Allí fue donde por primera vez hizo convulsiones mi hijo mayor. Qué mirada Dios mío. Qué manera de no entender nada. Qué castigo más duro para un padre que quiere dar la vida por su hijo y no puede. Luego otra vez, y otra y otra. Y la Julia muriéndose con el hijo muriéndose.
- Juan - fue el grito desgarrador que hizo pedazos el silencio, como de alguien que se cae a un abismo y en el grito pide ayuda y se despide. Era la voz de Julia, mi mujer, llamándome en el grito desesperado, hiriente como un cuchillo. Me paré como un loco al que desatan y empecé a correr. Sin embargo, una mano dura como acero me detuvo. Quise soltarme pero fue inútil.
- Es un sueño Juan, ya pasó, ya pasó - nuevamente la voz de don Samuel Chasquero, nuevamente el silencio, la confusión y mucho más silencio.
Entre las sombras lo vi atareado en cuclillas, haciendo trocitos de algo que echaba a un caracol. Luego me llamó y me dijo "Hay que levantar". Sacó del caracol como una masa que escurrió en la concha de un chorito que me entregó.
- Levantemos - me dijo y ambos sorbimos el líquido por la nariz. Me ardía hasta el alma. Don Samuel Chasquero cogió un sable de su mesa en el suelo y comenzó a herir al viento por todos sus costados. Y escupía como para planchar. Con el mismo sable me frotó todo el cuerpo, de la cabeza hasta los pies.

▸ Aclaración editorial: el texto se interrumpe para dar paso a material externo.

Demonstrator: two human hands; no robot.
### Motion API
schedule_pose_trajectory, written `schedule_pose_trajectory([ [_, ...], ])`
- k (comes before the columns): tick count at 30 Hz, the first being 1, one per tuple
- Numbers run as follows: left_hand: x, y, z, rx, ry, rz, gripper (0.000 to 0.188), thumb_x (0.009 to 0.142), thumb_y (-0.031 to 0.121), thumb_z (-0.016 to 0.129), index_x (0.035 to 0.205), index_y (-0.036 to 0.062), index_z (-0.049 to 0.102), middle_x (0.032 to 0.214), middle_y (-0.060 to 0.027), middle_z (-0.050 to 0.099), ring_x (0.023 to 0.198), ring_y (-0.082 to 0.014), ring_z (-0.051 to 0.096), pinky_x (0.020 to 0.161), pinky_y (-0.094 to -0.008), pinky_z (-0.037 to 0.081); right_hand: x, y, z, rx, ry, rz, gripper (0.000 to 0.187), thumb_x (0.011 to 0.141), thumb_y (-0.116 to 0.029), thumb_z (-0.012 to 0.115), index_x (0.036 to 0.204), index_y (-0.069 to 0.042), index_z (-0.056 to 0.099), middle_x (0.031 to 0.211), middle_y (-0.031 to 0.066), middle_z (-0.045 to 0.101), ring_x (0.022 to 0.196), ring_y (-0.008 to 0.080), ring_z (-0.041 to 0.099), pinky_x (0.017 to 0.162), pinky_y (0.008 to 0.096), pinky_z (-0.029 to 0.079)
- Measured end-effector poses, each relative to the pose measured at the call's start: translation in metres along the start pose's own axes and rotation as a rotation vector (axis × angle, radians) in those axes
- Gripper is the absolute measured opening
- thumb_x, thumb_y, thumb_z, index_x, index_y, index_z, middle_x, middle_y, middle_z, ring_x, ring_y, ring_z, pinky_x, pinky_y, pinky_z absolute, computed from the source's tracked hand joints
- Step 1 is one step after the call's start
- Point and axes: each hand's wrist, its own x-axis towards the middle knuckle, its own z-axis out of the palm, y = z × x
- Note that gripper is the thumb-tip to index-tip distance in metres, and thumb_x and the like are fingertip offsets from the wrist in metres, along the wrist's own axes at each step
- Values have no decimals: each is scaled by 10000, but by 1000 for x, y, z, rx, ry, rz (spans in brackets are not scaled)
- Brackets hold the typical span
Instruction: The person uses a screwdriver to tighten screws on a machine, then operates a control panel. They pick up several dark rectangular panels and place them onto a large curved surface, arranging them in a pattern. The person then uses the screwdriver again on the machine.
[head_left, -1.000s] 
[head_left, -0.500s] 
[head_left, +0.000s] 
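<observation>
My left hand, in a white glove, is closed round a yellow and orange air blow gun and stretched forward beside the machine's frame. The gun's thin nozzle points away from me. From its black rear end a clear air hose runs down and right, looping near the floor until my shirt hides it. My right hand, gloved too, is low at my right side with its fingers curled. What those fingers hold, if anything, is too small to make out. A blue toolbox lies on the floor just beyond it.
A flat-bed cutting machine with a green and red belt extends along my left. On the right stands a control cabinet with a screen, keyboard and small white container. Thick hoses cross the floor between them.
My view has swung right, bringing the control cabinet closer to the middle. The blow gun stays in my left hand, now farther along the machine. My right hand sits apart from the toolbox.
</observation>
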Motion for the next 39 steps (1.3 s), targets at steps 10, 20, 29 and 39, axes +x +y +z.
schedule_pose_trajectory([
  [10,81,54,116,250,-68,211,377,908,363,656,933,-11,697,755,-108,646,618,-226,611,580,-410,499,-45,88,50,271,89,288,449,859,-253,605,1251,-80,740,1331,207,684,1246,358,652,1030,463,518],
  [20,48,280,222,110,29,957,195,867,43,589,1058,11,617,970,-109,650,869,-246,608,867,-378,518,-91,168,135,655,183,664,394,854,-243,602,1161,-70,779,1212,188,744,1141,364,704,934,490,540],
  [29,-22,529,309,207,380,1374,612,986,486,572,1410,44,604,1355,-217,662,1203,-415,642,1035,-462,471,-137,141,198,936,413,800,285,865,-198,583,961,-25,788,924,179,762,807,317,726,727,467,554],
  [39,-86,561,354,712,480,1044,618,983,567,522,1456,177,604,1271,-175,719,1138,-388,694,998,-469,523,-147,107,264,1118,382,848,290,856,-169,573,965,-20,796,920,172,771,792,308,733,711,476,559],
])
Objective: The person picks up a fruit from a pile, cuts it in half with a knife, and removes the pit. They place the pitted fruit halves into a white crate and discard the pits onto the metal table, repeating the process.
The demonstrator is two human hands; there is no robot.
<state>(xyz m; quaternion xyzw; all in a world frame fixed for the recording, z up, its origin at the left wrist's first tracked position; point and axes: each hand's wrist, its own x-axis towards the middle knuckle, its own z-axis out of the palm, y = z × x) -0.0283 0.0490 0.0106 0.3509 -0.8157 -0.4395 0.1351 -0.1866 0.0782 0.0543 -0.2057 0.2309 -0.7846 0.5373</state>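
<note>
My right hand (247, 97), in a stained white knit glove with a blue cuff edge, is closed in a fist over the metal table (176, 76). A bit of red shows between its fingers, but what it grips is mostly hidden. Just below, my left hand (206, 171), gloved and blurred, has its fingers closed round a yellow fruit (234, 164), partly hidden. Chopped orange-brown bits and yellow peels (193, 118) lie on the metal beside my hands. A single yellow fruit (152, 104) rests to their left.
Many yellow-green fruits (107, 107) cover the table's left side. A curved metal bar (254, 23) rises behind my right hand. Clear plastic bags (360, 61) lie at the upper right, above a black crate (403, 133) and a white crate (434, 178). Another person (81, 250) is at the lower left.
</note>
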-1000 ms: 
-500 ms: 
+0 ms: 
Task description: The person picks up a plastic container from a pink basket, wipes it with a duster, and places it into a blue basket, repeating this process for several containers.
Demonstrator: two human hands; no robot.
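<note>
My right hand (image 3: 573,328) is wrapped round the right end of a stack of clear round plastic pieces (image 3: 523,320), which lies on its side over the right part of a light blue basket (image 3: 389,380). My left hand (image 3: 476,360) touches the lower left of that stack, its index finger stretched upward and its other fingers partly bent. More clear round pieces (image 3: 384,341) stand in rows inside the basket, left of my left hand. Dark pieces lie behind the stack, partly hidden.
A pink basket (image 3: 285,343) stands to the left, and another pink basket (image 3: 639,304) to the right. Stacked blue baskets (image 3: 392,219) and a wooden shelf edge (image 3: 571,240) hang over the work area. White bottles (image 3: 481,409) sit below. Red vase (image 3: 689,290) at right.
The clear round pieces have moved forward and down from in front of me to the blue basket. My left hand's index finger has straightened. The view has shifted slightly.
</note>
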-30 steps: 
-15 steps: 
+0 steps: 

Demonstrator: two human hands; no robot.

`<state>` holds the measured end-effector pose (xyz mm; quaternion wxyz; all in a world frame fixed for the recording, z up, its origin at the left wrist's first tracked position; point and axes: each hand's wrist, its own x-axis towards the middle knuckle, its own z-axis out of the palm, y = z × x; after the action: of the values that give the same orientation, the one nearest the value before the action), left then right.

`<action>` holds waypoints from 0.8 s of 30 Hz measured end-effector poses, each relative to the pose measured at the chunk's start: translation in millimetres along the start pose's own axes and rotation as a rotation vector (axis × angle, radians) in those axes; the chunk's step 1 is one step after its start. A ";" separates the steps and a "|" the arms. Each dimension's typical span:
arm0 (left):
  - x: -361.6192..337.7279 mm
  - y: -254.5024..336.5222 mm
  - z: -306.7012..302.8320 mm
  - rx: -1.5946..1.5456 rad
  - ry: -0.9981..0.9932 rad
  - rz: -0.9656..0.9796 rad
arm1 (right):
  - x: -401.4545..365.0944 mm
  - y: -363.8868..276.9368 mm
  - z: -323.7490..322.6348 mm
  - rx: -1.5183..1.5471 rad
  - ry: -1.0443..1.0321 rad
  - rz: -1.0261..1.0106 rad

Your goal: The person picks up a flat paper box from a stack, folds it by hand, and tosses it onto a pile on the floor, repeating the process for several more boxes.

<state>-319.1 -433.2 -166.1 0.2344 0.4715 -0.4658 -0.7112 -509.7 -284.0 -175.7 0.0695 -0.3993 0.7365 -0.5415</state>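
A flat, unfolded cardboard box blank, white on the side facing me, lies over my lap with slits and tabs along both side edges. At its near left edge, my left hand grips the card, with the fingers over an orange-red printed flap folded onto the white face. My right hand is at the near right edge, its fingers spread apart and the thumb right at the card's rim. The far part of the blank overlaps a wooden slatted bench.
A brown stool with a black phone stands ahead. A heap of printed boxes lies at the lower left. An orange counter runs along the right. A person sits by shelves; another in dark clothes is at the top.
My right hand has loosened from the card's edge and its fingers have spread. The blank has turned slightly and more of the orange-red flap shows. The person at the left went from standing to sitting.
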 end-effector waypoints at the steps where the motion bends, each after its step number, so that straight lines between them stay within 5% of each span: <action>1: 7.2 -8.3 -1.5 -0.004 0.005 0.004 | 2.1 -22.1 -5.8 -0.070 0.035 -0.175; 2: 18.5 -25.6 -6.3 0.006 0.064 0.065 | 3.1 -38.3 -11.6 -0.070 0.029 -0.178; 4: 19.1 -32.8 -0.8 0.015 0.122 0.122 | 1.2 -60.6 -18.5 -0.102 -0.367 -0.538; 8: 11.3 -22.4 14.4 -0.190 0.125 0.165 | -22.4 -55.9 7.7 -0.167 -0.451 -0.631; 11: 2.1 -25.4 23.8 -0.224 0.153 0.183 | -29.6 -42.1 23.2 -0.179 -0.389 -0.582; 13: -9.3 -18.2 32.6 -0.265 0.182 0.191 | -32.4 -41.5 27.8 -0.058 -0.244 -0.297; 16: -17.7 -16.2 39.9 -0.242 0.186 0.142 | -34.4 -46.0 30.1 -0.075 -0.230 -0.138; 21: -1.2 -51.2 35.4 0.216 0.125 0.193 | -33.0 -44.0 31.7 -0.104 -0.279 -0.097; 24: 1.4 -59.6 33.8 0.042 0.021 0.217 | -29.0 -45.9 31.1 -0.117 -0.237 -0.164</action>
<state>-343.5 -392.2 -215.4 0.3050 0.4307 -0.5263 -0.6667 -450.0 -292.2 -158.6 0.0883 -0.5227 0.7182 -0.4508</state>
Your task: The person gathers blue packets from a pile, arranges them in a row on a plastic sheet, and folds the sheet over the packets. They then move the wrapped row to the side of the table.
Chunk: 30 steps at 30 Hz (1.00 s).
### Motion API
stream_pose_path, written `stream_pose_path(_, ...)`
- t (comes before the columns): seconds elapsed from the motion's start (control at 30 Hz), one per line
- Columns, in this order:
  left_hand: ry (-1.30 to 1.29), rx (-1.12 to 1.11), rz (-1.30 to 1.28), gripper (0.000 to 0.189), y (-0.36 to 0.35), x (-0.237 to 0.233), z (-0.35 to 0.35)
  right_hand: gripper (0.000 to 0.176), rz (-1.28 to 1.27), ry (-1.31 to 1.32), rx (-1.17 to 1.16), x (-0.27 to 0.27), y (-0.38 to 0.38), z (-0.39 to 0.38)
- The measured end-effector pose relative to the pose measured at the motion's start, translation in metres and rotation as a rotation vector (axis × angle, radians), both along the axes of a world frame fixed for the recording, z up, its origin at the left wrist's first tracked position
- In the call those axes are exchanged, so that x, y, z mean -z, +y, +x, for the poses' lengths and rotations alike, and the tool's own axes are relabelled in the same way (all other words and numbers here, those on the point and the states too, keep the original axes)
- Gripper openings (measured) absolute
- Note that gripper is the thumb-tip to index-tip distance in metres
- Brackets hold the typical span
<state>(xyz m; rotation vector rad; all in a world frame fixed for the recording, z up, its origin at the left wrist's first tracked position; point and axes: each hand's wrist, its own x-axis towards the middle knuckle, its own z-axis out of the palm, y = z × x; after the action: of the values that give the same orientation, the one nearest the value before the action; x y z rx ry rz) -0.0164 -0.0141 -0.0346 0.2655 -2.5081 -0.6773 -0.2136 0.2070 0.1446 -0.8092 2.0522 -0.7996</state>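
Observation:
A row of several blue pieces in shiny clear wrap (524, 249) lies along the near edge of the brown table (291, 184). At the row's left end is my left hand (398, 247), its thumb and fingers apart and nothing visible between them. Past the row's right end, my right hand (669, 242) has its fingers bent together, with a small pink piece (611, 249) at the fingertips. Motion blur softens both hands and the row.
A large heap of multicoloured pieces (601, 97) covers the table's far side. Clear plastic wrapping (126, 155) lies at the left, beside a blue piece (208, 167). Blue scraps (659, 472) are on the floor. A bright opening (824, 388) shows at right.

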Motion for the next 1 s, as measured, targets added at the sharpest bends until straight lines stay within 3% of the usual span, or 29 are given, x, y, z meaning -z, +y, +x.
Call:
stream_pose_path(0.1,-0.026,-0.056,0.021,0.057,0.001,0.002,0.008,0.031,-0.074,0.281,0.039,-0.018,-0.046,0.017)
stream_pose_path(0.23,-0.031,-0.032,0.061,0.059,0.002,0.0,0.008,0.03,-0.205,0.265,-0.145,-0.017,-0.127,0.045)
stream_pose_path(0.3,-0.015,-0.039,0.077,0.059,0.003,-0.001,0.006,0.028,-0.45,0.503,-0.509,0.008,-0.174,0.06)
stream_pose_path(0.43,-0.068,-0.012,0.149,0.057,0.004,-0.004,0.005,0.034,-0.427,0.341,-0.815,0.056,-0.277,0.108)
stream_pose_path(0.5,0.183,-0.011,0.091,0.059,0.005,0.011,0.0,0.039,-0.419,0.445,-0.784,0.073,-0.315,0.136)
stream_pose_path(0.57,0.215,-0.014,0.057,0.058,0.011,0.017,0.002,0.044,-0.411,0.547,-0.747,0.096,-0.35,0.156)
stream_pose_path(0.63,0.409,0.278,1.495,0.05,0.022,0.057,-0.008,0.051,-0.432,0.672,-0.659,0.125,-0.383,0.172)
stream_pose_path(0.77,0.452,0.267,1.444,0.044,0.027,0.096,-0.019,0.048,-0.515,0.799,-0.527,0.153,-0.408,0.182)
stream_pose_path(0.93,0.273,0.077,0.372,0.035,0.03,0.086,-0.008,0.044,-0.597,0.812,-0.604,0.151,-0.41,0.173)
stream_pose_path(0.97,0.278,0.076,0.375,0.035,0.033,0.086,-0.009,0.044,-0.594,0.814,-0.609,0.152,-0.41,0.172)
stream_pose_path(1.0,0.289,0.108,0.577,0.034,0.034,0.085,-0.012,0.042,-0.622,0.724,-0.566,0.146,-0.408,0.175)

Ya no recuerdo más hasta que comenzó el amanecer. Seguramente me había dormido. No sé si también don Chasquero. Pero cuando desperté él estaba allí observándome, tenía tres choritos en la mano y los tiró al suelo como quien juega con dados.
Se quedó mirándolos un rato y su mirada se hizo más intensa conmigo, como si estuviera midiéndome las fuerzas.